Dollar-cost averaging is a simple technique that entails investing a fixed amount of money in the same fund or stock at regular intervals over a long period of time.
If you have a 401(k) retirement plan, you’re already using this strategy.
Make no mistake, dollar-cost averaging is a strategy, and it’s one that almost certainly will get results that are as good or better than aiming to buy low and sell high. As many experts will tell you, nobody can time the market.
The strategy couldn’t be simpler. Invest the same amount of money in the same stock or mutual fund at regular intervals, say monthly. Ignore the fluctuations in the price of your investment. Whether it’s up or down, you’re putting the same amount of money into it. This can even be done automatically by reinvesting a stock’s dividend payment back into the stock itself.
The number of shares purchased each month will vary depending on the share price of the investment at the time of the purchase. When the share value rises, your money will buy fewer shares per dollar invested. When the share price is down, your money will get you more shares.
Over time, the average cost per share you spend will probably compare quite favorably with the price you would have paid if you had tried to time it.
In the long run, this is a highly strategic way to invest. As you buy more shares when the cost is low, you reduce your average cost per share over time.
Dollar-cost averaging is particularly attractive to new investors just starting out. It’s a way to slowly but surely build wealth even if you’re starting out with a small stake.
For example, assume an investor deposits $1,000 on the first of each month into Mutual Fund XYZ, beginning in January. Like any investment, this fund bounces around in price from month to month.
In January, Mutual Fund XYZ was at $20 per share. By Feb. 1 it was at $16, by March 1 it was $12, by April 1 it was $17, and by May 1 it was $23.

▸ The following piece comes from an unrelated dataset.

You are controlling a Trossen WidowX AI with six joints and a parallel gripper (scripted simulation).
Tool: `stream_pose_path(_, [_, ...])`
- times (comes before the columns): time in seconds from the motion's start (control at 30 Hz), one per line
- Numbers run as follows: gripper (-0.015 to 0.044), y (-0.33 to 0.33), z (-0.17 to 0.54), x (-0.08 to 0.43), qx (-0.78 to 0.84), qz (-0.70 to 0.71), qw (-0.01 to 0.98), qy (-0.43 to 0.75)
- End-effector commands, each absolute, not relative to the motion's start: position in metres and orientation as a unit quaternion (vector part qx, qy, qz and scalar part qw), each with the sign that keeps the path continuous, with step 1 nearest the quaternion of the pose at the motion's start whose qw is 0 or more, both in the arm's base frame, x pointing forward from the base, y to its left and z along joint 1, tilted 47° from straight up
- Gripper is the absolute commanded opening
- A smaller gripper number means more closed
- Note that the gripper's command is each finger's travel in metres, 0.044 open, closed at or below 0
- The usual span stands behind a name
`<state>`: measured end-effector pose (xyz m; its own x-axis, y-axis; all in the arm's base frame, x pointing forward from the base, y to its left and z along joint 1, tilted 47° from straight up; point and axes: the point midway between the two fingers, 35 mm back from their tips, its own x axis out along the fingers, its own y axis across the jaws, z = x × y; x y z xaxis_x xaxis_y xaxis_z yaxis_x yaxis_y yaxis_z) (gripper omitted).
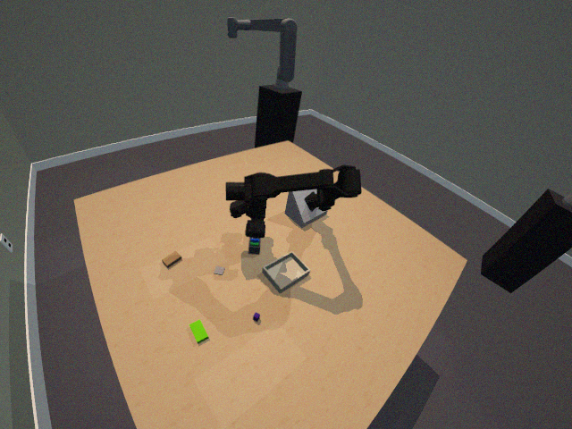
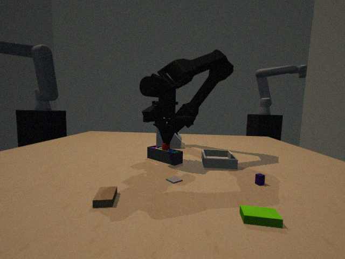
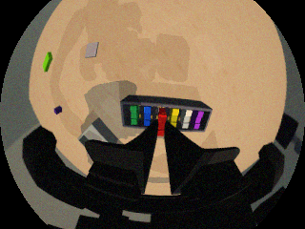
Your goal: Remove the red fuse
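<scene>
The tabletop (image 1: pixel 360 239) (image 2: pixel 69 167) (image 3: pixel 229 57) looked like pale, smooth, matt wood; the tray (image 1: pixel 273 282) (image 2: pixel 220 163) (image 3: pixel 106 130) resembled matt grey plastic; the near-right green slab (image 2: pixel 260 213) looked smooth.

Wood tbl (image 1: pixel 350 239) (image 2: pixel 133 237) (image 3: pixel 229 57) w/ fuse blk (image 1: pixel 254 249) (image 2: pixel 163 156) (image 3: pixel 164 101), tray (image 1: pixel 293 281) (image 2: pixel 220 163) (image 3: pixel 107 130), green slab (image 1: pixel 198 331) (image 2: pixel 260 215) (image 3: pixel 48 62).
</scene>
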<state>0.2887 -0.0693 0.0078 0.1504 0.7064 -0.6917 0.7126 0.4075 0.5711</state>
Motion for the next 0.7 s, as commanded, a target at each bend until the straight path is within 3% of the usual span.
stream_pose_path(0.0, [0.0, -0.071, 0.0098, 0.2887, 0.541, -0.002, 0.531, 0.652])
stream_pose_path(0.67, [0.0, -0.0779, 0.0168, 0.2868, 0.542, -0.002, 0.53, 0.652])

The investor keeps steadily putting $1,000 into the fund on the first of each month while the number of shares that amount of money buys varies. In January, $1,000 bought 50 shares. In February, it bought 62.5 shares, in March it bought 83.3 shares, in April it was 58.2 shares, and in May it was 43.48 shares.
Just five months after beginning to contribute to the fund, the investor owns 298.14 shares of the mutual fund. The investment of $5,000 has turned into $6.857.11. The average price of those shares is $16.77. Based on the current price of the shares, the investment of $5,000 has turned into $6,857.11.
If the investor had spent the entire $5,000 at once at any time during this period, the total profit might be higher or lower. But by staggering the purchases, the risk of the investment has been greatly reduced.
Dollar-cost averaging is a safer strategy to obtain an average price per share that is favorable overall.
When it comes to using the dollar-cost averaging strategy there may be no better investment vehicle than the no-load mutual fund. The structure of these mutual funds, which are bought and sold without commission fees, seems almost to have been designed with dollar-cost averaging in mind.
The expense ratio that mutual fund investors pay is a fixed percentage of the total contribution. That percentage takes the same relative bite out of a $25 investment or regular installment amount as it would out of a $250 or $2,500 lump-sum investment. Compared to, say, stock trading in which a flat commission is charged for each transaction, the value of the fixed-percentage expense ratio is startlingly clear.
For example, if you made a $25 installment payment in a mutual fund that charges a 20 basis-point expense ratio, you would pay a fee of $0.05, which amounts to 0.2%. For a $250 lump-sum investment in the same fund, you would pay $0.50, or 0.2%.
If you made a $25 investment through a broker who charges $10 commission per trade, you pay $10, which amounts to a 40% fee. A $250 would involve a fee of $10.00, or 4%.
An online discount broker would certainly cost less, as they typically charge a flat $4.95 per transaction.
Still, the availability of no-load mutual funds, which by definition do not charge transaction fees, combined with their low minimum investment requirements, offers access to investing to almost everyone. In fact, many mutual funds waive required minimums for investors who set up automatic contribution plans, the plans that put dollar-cost averaging into action.
To really cut the costs, you might consider index funds or exchange-traded funds (ETFs). These funds are not actively managed and are built to parallel the performance of a particular index. Since there are no management fees involved, the costs are a fraction of a percentage.
Regardless of the sum you have to invest, dollar-cost averaging is a long-term strategy.
While the financial markets are in a constant state of flux, over long periods of time, most stocks tend to move in the same general direction, swept along by larger currents in the economy. A bear market or a bull market can last for months or even years. That reduces the value of dollar-cost averaging as a short-term strategy.
In addition, mutual funds and even individual stocks don’t, as a general rule, change in value drastically from month to month. You have to keep your investment going through bad and good times to see the real value of dollar-cost averaging. Over time, your assets will reflect both the premium prices of a bull market and the discounts of a bear market.